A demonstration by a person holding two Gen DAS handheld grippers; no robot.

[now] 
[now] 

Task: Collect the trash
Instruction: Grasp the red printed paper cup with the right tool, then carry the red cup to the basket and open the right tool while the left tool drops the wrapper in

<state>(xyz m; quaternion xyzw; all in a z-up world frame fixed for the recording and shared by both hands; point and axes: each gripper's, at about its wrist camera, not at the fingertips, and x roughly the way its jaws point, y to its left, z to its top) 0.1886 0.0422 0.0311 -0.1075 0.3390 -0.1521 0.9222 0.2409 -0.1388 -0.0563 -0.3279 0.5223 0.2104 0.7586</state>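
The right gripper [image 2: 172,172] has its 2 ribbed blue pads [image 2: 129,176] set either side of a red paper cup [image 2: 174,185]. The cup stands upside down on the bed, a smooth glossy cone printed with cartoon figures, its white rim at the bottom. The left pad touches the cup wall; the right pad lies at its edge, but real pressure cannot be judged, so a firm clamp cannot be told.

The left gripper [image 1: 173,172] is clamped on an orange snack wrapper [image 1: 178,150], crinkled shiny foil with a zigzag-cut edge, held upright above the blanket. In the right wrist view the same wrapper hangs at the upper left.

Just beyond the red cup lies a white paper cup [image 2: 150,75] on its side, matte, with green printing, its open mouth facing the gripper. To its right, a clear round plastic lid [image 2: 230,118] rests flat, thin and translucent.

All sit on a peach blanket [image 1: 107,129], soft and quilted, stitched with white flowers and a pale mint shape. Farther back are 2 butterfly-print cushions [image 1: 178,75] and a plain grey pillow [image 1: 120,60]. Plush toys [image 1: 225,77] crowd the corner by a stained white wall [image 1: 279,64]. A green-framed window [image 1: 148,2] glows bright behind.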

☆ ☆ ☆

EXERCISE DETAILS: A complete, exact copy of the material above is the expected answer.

RESPONSE AREA:
A demonstration by a person holding two Gen DAS handheld grippers; no robot.

[now] 
[now] 

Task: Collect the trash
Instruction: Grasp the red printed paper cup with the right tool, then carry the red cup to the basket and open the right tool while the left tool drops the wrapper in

<state>(xyz m; quaternion xyzw; all in a z-up world frame fixed for the recording and shared by both hands; point and axes: each gripper's, at about its wrist camera, not at the fingertips, and x roughly the way its jaws point, y to its left, z to its top) 0.1886 0.0422 0.0311 -0.1075 0.3390 -0.1521 0.9222 0.2409 -0.1388 -0.0563 -0.3279 0.5223 0.2104 0.7586</state>
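The right gripper [image 2: 172,172] has its 2 ribbed blue pads [image 2: 129,176] set either side of a red paper cup [image 2: 174,185]. The cup stands upside down on the bed, a smooth glossy cone printed with cartoon figures, its white rim at the bottom. The left pad touches the cup wall; the right pad lies at its edge, but real pressure cannot be judged, so a firm clamp cannot be told.

The left gripper [image 1: 173,172] is clamped on an orange snack wrapper [image 1: 178,150], crinkled shiny foil with a zigzag-cut edge, held upright above the blanket. In the right wrist view the same wrapper hangs at the upper left.

Just beyond the red cup lies a white paper cup [image 2: 150,75] on its side, matte, with green printing, its open mouth facing the gripper. To its right, a clear round plastic lid [image 2: 230,118] rests flat, thin and translucent.

All sit on a peach blanket [image 1: 107,129], soft and quilted, stitched with white flowers and a pale mint shape. Farther back are 2 butterfly-print cushions [image 1: 178,75] and a plain grey pillow [image 1: 120,60]. Plush toys [image 1: 225,77] crowd the corner by a stained white wall [image 1: 279,64]. A green-framed window [image 1: 148,2] glows bright behind.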

That completes the answer, and no more is expected.